Problem requirements —
Copy out each line of the material that includes the word "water".

Supplied records —
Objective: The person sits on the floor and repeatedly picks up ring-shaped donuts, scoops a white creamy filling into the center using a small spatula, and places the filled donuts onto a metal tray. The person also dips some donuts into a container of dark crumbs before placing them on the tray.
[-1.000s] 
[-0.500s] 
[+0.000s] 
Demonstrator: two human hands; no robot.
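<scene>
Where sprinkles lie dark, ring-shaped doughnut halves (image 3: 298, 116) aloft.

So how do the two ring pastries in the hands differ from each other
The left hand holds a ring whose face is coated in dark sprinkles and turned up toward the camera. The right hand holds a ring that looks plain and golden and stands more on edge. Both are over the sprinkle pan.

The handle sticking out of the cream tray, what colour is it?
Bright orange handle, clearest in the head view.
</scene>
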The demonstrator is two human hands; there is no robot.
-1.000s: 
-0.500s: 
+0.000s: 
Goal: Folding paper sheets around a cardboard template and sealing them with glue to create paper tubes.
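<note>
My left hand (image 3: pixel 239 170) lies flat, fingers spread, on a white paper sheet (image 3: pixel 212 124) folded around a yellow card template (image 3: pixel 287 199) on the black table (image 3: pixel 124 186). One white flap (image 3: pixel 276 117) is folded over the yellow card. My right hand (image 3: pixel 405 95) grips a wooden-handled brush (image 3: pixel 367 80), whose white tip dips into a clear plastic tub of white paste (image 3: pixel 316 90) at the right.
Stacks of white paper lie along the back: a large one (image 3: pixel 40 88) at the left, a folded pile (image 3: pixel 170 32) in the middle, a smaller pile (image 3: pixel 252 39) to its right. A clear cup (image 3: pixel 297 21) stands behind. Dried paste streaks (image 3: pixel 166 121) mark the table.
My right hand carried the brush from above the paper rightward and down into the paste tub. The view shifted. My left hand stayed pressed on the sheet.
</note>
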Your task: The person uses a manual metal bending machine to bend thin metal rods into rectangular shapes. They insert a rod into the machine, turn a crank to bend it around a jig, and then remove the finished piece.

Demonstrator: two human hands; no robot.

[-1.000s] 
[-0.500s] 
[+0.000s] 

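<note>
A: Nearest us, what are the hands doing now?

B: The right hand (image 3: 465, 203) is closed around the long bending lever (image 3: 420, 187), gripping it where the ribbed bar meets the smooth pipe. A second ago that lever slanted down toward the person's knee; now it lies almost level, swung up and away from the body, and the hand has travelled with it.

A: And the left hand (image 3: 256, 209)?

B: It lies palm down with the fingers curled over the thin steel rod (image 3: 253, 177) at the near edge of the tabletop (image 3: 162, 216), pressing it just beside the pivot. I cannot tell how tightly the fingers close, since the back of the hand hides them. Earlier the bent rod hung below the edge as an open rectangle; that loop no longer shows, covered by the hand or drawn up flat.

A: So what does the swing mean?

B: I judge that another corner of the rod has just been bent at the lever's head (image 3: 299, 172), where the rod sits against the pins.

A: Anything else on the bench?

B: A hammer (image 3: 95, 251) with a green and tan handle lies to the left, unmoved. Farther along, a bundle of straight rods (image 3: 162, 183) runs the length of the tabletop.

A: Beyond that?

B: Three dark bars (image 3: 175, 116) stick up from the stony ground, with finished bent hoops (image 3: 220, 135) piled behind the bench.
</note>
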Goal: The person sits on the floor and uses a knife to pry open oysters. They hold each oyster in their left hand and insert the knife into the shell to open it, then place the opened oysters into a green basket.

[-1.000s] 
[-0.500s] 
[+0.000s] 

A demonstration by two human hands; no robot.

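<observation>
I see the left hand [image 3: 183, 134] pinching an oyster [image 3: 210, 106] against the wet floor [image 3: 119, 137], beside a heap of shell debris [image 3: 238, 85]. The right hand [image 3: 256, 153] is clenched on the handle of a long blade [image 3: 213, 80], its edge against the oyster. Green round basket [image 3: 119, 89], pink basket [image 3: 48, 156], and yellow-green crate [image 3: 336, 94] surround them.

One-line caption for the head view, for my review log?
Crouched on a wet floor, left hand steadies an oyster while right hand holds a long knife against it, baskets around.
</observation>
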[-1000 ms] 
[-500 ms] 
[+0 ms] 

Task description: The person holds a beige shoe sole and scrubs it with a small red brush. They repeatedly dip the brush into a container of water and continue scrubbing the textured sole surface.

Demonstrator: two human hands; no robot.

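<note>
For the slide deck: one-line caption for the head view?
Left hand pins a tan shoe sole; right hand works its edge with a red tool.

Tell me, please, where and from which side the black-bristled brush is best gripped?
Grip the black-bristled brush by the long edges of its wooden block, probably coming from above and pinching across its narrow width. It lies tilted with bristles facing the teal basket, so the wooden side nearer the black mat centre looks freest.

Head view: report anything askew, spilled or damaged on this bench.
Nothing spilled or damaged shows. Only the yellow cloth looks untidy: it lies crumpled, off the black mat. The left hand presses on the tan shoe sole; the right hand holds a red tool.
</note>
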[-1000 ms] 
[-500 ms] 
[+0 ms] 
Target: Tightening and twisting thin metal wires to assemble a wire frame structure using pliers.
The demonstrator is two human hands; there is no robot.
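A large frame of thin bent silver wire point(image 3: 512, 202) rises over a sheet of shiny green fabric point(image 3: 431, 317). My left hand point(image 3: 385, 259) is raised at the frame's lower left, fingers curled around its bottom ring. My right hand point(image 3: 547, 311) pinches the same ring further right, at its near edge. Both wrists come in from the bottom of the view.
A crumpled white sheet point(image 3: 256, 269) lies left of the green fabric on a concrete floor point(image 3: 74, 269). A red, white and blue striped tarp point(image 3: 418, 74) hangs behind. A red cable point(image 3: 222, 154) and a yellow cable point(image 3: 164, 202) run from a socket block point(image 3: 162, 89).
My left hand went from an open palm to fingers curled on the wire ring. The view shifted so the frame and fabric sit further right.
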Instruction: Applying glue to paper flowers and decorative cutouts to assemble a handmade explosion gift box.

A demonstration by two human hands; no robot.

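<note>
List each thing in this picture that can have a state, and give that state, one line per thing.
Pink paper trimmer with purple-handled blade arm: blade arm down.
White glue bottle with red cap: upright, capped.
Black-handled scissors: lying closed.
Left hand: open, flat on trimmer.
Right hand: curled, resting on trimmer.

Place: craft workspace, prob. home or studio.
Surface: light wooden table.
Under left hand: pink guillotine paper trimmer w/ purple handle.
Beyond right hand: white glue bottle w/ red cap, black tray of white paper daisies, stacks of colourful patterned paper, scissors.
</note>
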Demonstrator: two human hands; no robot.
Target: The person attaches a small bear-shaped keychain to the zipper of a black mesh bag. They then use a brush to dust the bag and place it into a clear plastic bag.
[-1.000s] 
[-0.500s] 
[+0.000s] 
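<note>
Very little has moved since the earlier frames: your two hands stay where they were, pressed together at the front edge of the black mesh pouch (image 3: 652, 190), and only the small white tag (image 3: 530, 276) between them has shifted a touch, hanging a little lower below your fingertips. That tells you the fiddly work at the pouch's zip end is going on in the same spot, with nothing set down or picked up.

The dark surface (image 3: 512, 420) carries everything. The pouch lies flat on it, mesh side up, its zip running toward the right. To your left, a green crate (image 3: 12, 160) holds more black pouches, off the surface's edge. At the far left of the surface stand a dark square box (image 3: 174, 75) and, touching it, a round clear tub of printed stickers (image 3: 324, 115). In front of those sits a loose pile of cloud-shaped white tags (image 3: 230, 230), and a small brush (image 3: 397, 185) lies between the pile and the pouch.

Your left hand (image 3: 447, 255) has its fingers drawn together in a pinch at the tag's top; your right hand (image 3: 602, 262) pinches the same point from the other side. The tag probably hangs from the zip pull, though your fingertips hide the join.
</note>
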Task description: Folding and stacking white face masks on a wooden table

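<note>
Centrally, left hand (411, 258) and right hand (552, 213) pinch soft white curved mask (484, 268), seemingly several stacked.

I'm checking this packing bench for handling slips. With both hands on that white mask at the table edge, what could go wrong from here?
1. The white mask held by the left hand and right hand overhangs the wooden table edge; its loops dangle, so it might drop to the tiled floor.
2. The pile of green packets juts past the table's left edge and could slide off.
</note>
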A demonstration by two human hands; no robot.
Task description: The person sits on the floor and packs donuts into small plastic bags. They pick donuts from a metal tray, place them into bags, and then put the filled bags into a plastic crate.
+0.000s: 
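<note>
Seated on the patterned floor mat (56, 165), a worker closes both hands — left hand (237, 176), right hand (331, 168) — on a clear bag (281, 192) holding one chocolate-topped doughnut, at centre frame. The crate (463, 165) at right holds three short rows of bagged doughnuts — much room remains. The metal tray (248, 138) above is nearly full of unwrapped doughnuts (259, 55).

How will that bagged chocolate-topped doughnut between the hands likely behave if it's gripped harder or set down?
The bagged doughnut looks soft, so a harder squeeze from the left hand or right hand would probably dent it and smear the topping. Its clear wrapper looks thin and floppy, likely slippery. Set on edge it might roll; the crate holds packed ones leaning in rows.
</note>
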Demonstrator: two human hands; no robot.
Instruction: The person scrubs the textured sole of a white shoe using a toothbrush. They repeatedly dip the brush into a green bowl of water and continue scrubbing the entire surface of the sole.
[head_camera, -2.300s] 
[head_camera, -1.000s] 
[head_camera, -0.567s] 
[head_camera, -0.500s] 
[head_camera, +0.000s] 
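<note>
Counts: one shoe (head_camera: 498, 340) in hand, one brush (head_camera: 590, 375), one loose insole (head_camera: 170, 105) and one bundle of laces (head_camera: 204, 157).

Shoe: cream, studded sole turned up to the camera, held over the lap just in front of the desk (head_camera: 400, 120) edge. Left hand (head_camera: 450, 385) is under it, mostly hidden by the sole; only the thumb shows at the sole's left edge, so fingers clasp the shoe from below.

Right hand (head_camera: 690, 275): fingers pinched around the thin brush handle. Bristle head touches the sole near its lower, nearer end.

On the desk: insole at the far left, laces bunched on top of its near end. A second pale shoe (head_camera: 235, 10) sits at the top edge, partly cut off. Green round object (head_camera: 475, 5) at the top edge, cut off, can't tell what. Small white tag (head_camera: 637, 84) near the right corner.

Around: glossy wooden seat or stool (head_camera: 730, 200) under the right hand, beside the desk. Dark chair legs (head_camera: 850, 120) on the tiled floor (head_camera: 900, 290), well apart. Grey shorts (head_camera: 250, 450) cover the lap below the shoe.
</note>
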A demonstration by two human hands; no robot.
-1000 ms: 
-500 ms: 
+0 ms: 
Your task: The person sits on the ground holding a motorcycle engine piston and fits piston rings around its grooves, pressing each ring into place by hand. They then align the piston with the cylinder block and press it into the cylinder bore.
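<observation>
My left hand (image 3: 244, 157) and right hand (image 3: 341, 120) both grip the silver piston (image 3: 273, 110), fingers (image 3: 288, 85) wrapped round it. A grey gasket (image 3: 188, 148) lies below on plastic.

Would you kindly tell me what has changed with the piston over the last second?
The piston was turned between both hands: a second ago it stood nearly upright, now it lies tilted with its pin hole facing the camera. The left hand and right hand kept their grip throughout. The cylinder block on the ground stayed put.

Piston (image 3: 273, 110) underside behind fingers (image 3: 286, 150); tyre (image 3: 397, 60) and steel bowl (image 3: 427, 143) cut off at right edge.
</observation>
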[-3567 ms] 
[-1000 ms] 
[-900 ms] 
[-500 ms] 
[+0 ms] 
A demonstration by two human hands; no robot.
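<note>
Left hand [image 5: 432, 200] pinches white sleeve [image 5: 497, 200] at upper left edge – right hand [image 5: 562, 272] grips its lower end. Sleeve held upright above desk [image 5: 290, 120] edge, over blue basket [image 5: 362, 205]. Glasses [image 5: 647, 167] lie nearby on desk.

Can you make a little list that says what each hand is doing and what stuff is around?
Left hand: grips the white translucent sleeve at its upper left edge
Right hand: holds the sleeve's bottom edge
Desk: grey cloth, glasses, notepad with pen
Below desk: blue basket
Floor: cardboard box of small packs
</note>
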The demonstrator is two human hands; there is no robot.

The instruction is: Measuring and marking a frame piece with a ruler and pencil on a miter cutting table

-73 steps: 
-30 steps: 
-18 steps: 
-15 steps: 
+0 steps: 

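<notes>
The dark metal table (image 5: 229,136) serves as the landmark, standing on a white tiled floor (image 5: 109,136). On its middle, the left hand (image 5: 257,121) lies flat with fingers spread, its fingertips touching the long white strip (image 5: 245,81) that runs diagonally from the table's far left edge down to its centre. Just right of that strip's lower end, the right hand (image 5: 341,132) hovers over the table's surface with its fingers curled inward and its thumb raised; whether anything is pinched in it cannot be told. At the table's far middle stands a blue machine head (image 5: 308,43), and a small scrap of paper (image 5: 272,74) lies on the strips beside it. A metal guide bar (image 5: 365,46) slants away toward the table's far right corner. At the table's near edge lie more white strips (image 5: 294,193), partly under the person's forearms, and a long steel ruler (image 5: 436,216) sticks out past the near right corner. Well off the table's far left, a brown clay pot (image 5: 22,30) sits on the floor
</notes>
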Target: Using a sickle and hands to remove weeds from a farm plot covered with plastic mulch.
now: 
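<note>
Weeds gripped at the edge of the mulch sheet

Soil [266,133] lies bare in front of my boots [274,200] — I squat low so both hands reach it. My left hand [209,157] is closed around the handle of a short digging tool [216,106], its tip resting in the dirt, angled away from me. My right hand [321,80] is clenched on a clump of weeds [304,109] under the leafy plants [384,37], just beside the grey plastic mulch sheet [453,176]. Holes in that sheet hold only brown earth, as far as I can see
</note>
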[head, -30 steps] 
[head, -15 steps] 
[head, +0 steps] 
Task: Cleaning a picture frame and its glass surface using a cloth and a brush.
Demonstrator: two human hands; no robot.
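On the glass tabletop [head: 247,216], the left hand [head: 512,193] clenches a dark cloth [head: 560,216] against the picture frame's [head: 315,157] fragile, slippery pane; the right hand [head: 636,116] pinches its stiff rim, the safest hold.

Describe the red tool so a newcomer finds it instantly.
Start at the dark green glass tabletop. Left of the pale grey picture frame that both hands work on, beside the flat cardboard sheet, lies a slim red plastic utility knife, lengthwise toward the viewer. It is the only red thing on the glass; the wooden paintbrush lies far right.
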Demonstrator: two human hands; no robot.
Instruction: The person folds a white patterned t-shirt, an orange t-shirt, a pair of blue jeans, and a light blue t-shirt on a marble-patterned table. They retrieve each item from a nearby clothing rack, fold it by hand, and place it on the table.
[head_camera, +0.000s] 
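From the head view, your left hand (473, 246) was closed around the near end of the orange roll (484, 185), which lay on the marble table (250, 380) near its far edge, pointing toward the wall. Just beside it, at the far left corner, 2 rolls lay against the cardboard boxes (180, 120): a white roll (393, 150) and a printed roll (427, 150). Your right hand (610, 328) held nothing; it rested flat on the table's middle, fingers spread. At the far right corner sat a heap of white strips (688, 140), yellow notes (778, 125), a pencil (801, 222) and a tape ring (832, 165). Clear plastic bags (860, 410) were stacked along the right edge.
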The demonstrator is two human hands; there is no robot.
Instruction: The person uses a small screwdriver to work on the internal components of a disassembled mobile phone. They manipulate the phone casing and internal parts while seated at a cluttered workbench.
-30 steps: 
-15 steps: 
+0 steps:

Result —
Task description: The person holds a beige shoe sole and scrubs it with a small red brush. They repeatedly dip the brush into a container of water and continue scrubbing the textured sole surface.
Instruction: The person scrubs the textured sole of a white shoe using a toothbrush. They repeatedly dip the brush into a green bowl of water and continue scrubbing the entire surface of the sole.

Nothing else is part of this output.